Structure Modulation and Stability Mechanisms of Perovskite Photovoltaic Devices

Lecture Topic: Structure Modulation and Stability Mechanisms of Perovskite Photovoltaic Devices
Expert: Li Guixiang
Date: December 1, 2025
Time: 10:00
Location: Room 1501, Energy Research Institute
Organizer: Energy Research Institute

Speaker Profile:
Li Guixiang is a Young Chief Professor and doctoral supervisor at Southeast University, recognized as a national-level young talent and a European Union Marie Curie Fellow. She earned her Ph.D. from the Helmholtz-Zentrum Berlin für Materialien und Energie in Germany and subsequently conducted postdoctoral research at the École Polytechnique Fédérale de Lausanne (EPFL) in Switzerland and Northwestern University in the United States.
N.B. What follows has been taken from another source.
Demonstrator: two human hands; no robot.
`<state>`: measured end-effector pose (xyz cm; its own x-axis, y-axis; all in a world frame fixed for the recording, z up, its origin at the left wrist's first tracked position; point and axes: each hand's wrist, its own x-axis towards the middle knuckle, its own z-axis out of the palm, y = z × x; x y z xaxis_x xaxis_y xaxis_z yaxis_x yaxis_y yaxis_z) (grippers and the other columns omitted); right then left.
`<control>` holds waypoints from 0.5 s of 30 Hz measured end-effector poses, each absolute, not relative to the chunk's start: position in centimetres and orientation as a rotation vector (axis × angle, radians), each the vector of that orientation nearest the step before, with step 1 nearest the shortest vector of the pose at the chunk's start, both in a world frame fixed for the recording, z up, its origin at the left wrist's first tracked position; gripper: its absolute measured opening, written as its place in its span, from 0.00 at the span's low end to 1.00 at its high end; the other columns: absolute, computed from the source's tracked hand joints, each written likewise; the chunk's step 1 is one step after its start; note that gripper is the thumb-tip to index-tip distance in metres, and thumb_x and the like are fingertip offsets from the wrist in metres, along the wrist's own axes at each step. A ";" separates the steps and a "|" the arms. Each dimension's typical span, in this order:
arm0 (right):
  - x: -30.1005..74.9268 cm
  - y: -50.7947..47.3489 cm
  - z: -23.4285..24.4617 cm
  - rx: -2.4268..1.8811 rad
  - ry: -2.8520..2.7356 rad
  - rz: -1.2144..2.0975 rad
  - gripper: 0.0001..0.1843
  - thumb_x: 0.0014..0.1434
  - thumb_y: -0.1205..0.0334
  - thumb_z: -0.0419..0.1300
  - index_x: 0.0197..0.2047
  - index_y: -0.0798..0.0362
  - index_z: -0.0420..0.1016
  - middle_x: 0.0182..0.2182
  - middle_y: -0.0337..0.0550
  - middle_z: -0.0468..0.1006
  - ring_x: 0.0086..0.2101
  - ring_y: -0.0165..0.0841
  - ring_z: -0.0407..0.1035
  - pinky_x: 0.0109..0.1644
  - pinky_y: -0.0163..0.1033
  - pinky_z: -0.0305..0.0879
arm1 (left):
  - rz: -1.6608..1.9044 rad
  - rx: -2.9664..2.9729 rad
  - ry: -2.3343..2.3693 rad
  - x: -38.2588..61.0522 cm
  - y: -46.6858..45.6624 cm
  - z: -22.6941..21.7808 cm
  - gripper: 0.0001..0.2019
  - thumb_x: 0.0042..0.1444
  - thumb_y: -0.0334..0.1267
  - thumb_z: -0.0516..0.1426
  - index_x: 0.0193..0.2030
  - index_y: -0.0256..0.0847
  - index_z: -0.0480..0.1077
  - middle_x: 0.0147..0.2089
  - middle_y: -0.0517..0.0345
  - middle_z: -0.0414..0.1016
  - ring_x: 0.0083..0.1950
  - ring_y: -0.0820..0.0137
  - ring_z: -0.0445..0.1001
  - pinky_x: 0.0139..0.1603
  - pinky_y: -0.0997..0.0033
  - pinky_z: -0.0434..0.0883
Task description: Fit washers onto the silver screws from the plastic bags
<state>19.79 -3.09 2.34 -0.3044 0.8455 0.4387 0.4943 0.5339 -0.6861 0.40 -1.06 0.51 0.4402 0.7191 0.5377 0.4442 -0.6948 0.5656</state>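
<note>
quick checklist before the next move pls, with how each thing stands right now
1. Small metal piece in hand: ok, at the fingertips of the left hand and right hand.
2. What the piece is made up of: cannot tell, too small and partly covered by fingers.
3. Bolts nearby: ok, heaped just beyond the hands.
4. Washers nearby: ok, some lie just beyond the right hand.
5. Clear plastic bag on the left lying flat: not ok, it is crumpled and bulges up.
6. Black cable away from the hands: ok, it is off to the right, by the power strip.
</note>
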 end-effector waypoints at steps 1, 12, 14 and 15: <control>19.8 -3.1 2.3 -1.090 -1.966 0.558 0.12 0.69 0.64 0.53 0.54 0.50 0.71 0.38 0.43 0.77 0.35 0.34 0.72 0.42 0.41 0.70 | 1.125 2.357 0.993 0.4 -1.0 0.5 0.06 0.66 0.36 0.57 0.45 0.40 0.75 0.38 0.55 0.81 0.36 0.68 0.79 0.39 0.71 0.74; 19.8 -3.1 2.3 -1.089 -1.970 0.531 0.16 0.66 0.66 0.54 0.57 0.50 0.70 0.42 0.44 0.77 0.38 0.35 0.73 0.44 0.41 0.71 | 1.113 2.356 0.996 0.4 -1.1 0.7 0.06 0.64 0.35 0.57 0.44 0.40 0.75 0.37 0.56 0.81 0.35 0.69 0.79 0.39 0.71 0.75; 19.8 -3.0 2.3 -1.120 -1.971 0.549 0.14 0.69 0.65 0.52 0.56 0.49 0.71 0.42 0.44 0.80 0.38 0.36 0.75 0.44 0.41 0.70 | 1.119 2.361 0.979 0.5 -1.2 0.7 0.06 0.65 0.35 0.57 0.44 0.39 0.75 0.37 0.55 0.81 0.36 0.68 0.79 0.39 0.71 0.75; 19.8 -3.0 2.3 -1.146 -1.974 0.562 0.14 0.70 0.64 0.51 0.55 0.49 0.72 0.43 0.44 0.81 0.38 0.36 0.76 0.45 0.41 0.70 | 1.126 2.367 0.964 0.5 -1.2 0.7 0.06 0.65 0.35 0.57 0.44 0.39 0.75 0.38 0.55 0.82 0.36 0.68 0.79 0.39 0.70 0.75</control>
Her research focuses on optoelectronic functional materials and energy devices. She has published over 70 papers in international academic journals. In recent years, she has authored or co-authored more than 30 papers as the corresponding or first author in prestigious journals such as Science, Nature Reviews Materials, Nature Photonics, Advanced Materials, and Angewandte Chemie, with several papers listed as ESI Highly Cited Papers or Hot Papers. She has also co-authored one English monograph. She serves on the editorial boards of Discover Sustainability and Scientific Reports. She has led projects including the National Natural Science Foundation High-Level Youth Project, the National Natural Science Foundation Youth Project, the Jiangsu Provincial Basic Research Program, and projects under the EU Framework Programme for Research and Innovation. She was selected as one of the first cohort of "U35 Cultivation" young scientific and technological talents in Jiangsu Province and has received a provincial-level second prize in Natural Science.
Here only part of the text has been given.